(PROMPT) Would you give all of the records again, exactly as they read?

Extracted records
* * * * * * *

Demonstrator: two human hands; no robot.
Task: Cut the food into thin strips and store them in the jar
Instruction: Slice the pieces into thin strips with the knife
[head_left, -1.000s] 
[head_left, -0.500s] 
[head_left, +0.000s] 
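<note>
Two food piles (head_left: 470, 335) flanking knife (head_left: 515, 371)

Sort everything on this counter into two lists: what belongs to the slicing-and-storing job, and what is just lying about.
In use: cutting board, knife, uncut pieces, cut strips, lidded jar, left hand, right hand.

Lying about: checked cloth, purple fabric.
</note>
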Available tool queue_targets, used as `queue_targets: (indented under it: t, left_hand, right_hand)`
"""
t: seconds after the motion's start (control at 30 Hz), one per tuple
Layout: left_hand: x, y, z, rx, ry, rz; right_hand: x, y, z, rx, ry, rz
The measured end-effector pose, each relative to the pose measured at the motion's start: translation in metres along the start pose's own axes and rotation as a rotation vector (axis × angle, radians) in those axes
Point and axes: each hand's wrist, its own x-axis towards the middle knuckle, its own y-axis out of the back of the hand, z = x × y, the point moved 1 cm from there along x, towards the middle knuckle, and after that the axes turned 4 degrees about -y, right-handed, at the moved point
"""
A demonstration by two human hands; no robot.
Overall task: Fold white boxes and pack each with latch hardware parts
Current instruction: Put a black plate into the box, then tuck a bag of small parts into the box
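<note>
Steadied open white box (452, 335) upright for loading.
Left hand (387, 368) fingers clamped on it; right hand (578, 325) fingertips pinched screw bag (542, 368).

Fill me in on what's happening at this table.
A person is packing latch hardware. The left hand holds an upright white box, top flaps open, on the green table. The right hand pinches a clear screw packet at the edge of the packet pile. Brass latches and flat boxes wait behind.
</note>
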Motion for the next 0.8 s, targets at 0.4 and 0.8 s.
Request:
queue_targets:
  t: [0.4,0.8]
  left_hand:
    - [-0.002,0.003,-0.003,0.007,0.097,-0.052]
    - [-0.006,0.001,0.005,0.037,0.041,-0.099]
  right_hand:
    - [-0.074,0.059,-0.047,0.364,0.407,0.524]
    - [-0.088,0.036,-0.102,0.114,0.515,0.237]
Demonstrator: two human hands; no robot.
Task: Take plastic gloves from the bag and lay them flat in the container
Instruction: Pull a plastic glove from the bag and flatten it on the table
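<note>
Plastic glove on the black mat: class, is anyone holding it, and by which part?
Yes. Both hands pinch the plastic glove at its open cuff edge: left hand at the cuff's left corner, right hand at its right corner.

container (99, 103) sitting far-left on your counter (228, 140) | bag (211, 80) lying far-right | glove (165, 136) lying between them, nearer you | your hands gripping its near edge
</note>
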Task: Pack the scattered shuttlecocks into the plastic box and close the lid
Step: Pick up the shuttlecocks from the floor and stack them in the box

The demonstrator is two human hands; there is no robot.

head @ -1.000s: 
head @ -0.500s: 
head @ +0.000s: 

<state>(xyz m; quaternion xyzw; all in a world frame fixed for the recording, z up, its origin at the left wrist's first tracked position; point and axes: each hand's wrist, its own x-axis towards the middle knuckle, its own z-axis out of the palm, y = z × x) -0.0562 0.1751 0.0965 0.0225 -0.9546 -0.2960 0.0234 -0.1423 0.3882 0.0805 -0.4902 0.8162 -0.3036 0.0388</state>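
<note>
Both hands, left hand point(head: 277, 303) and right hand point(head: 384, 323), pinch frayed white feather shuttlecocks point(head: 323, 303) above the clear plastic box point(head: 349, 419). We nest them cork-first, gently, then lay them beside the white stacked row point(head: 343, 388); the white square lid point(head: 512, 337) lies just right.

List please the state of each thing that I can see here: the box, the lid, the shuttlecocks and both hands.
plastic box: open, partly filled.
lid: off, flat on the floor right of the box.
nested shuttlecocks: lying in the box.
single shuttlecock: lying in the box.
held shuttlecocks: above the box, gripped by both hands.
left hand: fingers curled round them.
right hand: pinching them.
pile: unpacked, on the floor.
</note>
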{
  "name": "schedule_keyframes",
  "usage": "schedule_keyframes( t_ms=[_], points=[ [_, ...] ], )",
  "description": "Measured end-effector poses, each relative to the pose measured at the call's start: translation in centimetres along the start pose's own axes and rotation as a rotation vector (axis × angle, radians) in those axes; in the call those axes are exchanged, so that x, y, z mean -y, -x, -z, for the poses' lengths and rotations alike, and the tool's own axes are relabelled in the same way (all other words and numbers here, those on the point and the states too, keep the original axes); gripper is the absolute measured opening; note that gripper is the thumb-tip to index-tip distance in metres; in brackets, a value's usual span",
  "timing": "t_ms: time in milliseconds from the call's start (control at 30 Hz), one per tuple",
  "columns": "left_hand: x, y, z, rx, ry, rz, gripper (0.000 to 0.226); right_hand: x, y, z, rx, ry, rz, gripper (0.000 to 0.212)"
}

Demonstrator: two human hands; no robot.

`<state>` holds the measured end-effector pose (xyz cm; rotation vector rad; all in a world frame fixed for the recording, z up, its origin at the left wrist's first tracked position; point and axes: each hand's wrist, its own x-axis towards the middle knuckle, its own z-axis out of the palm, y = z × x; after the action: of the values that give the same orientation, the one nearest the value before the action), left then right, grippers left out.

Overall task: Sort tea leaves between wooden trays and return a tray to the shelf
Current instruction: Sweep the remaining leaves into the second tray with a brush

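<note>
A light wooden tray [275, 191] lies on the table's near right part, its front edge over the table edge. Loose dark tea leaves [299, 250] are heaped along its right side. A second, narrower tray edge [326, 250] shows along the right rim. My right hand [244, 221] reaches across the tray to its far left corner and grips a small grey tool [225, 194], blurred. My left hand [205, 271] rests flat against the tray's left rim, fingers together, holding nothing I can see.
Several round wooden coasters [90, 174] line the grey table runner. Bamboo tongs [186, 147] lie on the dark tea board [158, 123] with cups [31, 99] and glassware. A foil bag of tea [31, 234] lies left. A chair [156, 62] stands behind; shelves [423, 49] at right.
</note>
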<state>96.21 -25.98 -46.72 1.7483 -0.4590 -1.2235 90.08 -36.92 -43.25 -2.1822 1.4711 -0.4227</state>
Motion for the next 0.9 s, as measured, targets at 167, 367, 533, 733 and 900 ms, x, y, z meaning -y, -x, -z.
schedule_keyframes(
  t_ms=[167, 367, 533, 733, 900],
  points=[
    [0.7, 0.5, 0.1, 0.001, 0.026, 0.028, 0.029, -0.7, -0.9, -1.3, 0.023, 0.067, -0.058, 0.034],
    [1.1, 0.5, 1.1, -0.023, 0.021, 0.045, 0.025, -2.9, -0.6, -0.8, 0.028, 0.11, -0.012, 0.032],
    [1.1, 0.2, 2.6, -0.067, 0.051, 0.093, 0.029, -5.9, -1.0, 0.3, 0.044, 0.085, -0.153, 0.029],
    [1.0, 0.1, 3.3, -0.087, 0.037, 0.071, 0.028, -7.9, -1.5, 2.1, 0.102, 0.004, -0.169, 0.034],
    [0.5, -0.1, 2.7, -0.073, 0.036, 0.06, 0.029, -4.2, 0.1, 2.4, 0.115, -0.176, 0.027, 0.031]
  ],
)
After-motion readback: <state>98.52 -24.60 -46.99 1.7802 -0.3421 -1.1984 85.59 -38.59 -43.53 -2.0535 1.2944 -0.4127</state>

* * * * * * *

(SOLUTION BELOW)
Demonstrator: two human hands; no robot.
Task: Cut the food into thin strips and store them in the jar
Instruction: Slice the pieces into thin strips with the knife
[head_left, -1.000s] 
[head_left, -0.500s] 
[head_left, +0.000s] 
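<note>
Two food piles (head_left: 470, 335) flanking knife (head_left: 515, 371)

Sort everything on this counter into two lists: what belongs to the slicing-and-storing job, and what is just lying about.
In use: cutting board, knife, uncut pieces, cut strips, lidded jar, left hand, right hand.

Lying about: checked cloth, purple fabric.
</note>
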Available tool queue_targets, used as `queue_targets: (indented under it: t, left_hand, right_hand)`
"""
t: seconds after the motion's start (control at 30 Hz), one per tuple
Layout: left_hand: x, y, z, rx, ry, rz; right_hand: x, y, z, rx, ry, rz
The measured end-effector pose, each relative to the pose measured at the motion's start: translation in metres along the start pose's own axes and rotation as a rotation vector (axis × angle, radians) in those axes
Point and axes: each hand's wrist, its own x-axis towards the middle knuckle, its own y-axis out of the back of the hand, z = x × y, the point moved 1 cm from there along x, towards the middle knuckle, and after that the axes turned 4 degrees about -y, right-handed, at the moved point
"""
A demonstration by two human hands; no robot.
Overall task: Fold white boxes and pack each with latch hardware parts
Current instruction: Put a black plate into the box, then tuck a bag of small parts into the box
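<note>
Steadied open white box (452, 335) upright for loading.
Left hand (387, 368) fingers clamped on it; right hand (578, 325) fingertips pinched screw bag (542, 368).

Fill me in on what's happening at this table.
A person is packing latch hardware. The left hand holds an upright white box, top flaps open, on the green table. The right hand pinches a clear screw packet at the edge of the packet pile. Brass latches and flat boxes wait behind.
</note>
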Motion for the next 0.8 s, targets at 0.4 and 0.8 s.
Request:
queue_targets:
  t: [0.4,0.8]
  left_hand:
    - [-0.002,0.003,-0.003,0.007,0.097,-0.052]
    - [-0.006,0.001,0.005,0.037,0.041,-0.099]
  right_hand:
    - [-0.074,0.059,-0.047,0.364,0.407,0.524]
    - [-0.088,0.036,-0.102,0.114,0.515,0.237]
Demonstrator: two human hands; no robot.
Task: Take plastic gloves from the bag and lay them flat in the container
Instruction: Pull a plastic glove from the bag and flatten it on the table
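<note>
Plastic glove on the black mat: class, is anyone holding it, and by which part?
Yes. Both hands pinch the plastic glove at its open cuff edge: left hand at the cuff's left corner, right hand at its right corner.

container (99, 103) sitting far-left on your counter (228, 140) | bag (211, 80) lying far-right | glove (165, 136) lying between them, nearer you | your hands gripping its near edge
</note>
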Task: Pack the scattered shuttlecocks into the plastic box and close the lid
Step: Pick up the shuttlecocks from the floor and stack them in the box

The demonstrator is two human hands; there is no robot.

head @ -1.000s: 
head @ -0.500s: 
head @ +0.000s: 

<state>(xyz m; quaternion xyzw; all in a world frame fixed for the recording, z up, its origin at the left wrist's first tracked position; point and axes: each hand's wrist, its own x-axis towards the middle knuckle, its own z-axis out of the palm, y = z × x) -0.0562 0.1751 0.0965 0.0225 -0.9546 -0.2960 0.0234 -0.1423 0.3882 0.0805 -0.4902 0.8162 -0.3036 0.0388</state>
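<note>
Both hands, left hand point(head: 277, 303) and right hand point(head: 384, 323), pinch frayed white feather shuttlecocks point(head: 323, 303) above the clear plastic box point(head: 349, 419). We nest them cork-first, gently, then lay them beside the white stacked row point(head: 343, 388); the white square lid point(head: 512, 337) lies just right.

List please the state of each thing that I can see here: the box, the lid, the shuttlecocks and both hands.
plastic box: open, partly filled.
lid: off, flat on the floor right of the box.
nested shuttlecocks: lying in the box.
single shuttlecock: lying in the box.
held shuttlecocks: above the box, gripped by both hands.
left hand: fingers curled round them.
right hand: pinching them.
pile: unpacked, on the floor.
</note>
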{
  "name": "schedule_keyframes",
  "usage": "schedule_keyframes( t_ms=[_], points=[ [_, ...] ], )",
  "description": "Measured end-effector poses, each relative to the pose measured at the call's start: translation in centimetres along the start pose's own axes and rotation as a rotation vector (axis × angle, radians) in those axes; in the call those axes are exchanged, so that x, y, z mean -y, -x, -z, for the poses' lengths and rotations alike, and the tool's own axes are relabelled in the same way (all other words and numbers here, those on the point and the states too, keep the original axes); gripper is the absolute measured opening; note that gripper is the thumb-tip to index-tip distance in metres; in brackets, a value's usual span",
  "timing": "t_ms: time in milliseconds from the call's start (control at 30 Hz), one per tuple",
  "columns": "left_hand: x, y, z, rx, ry, rz, gripper (0.000 to 0.226); right_hand: x, y, z, rx, ry, rz, gripper (0.000 to 0.212)"
}

Demonstrator: two human hands; no robot.

`<state>` holds the measured end-effector pose (xyz cm; rotation vector rad; all in a world frame fixed for the recording, z up, its origin at the left wrist's first tracked position; point and axes: each hand's wrist, its own x-axis towards the middle knuckle, its own z-axis out of the palm, y = z × x; after the action: of the values that give the same orientation, the one nearest the value before the action), left then right, grippers left out.

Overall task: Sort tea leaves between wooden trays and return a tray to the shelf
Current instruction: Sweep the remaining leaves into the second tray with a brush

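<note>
A light wooden tray [275, 191] lies on the table's near right part, its front edge over the table edge. Loose dark tea leaves [299, 250] are heaped along its right side. A second, narrower tray edge [326, 250] shows along the right rim. My right hand [244, 221] reaches across the tray to its far left corner and grips a small grey tool [225, 194], blurred. My left hand [205, 271] rests flat against the tray's left rim, fingers together, holding nothing I can see.
Several round wooden coasters [90, 174] line the grey table runner. Bamboo tongs [186, 147] lie on the dark tea board [158, 123] with cups [31, 99] and glassware. A foil bag of tea [31, 234] lies left. A chair [156, 62] stands behind; shelves [423, 49] at right.
</note>
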<state>96.21 -25.98 -46.72 1.7483 -0.4590 -1.2235 90.08 -36.92 -43.25 -2.1822 1.4711 -0.4227</state>
Motion for the next 0.9 s, as measured, targets at 167, 367, 533, 733 and 900 ms, x, y, z meaning -y, -x, -z.
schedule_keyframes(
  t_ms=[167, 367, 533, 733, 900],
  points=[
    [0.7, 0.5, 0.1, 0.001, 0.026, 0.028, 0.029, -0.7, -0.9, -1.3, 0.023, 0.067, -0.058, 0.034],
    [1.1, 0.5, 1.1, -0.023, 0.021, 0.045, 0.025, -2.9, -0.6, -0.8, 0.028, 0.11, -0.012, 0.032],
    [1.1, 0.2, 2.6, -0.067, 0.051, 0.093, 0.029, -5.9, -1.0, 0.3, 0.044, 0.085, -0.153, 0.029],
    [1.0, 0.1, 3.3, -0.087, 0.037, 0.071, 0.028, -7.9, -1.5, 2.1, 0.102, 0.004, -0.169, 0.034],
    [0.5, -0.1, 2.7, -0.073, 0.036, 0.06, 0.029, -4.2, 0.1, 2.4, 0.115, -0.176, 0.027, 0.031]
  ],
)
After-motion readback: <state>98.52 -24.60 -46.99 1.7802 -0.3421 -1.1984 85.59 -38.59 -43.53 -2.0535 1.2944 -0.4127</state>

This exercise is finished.